Required action:
Retype, word for word, every line of the records below starting at the one that contains "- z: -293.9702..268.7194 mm" and ending at the one that contains "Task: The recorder"; include both of those lines and nothing more.

Exercise material:
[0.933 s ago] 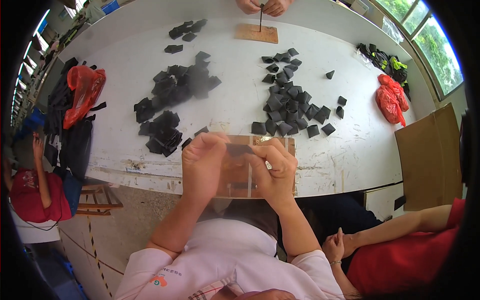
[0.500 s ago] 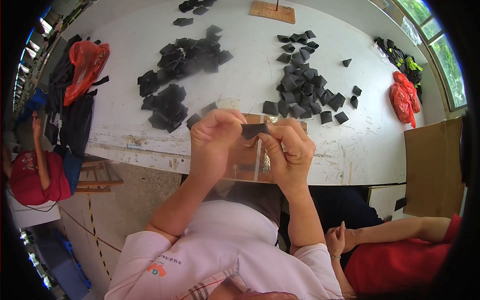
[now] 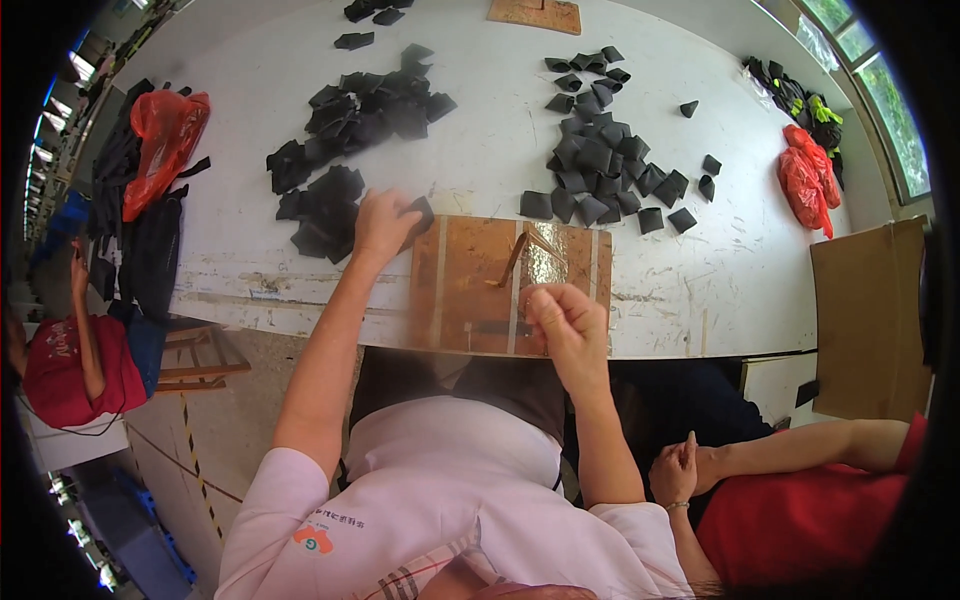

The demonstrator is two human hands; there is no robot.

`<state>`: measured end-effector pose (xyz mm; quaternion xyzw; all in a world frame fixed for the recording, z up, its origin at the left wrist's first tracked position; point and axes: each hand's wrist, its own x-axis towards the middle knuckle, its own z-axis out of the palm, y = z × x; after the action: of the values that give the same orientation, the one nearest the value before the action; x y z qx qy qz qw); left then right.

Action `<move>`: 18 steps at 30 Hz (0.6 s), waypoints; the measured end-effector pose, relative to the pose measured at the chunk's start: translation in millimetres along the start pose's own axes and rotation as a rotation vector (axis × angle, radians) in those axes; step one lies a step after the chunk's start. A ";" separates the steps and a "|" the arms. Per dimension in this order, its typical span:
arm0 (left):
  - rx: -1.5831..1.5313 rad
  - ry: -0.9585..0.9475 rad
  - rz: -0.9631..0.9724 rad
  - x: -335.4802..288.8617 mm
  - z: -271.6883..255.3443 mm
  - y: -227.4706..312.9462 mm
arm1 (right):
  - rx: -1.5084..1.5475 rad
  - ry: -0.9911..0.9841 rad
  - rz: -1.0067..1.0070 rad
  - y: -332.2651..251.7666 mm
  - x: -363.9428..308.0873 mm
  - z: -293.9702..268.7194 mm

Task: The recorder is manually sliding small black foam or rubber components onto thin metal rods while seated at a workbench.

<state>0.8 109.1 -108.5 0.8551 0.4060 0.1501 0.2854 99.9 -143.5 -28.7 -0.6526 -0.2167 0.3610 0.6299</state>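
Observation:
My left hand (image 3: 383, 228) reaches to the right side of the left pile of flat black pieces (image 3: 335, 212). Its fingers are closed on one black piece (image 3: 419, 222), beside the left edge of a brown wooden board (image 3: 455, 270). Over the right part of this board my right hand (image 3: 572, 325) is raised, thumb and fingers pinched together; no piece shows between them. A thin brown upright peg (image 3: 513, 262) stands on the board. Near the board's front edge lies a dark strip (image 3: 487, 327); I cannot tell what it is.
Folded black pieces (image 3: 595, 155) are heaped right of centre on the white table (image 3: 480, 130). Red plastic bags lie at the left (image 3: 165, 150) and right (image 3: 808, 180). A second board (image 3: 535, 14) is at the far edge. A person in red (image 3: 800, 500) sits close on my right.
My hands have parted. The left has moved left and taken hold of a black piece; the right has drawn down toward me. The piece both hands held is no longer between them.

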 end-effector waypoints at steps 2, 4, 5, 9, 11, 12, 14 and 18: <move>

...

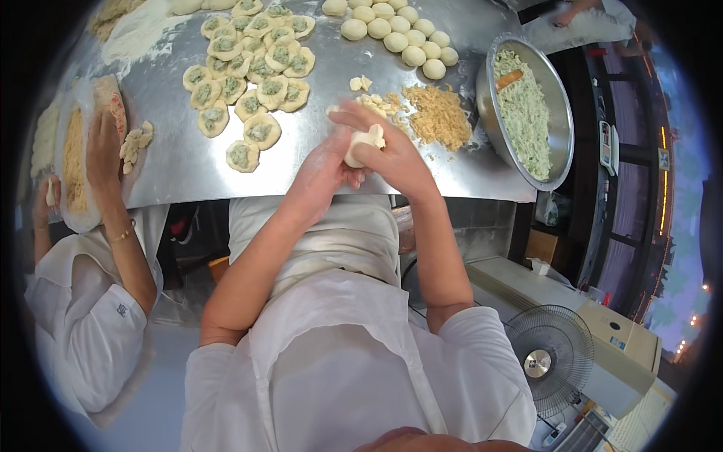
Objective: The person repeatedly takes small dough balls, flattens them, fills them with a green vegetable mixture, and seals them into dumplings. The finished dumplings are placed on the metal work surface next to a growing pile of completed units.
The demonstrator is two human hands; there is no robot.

The answer:
  - z: -293.9702..268.7194 mm

Task: The recorder is manually sliding small black foam or rubber components onto thin metal rods while seated at a workbench.

This exercise is done.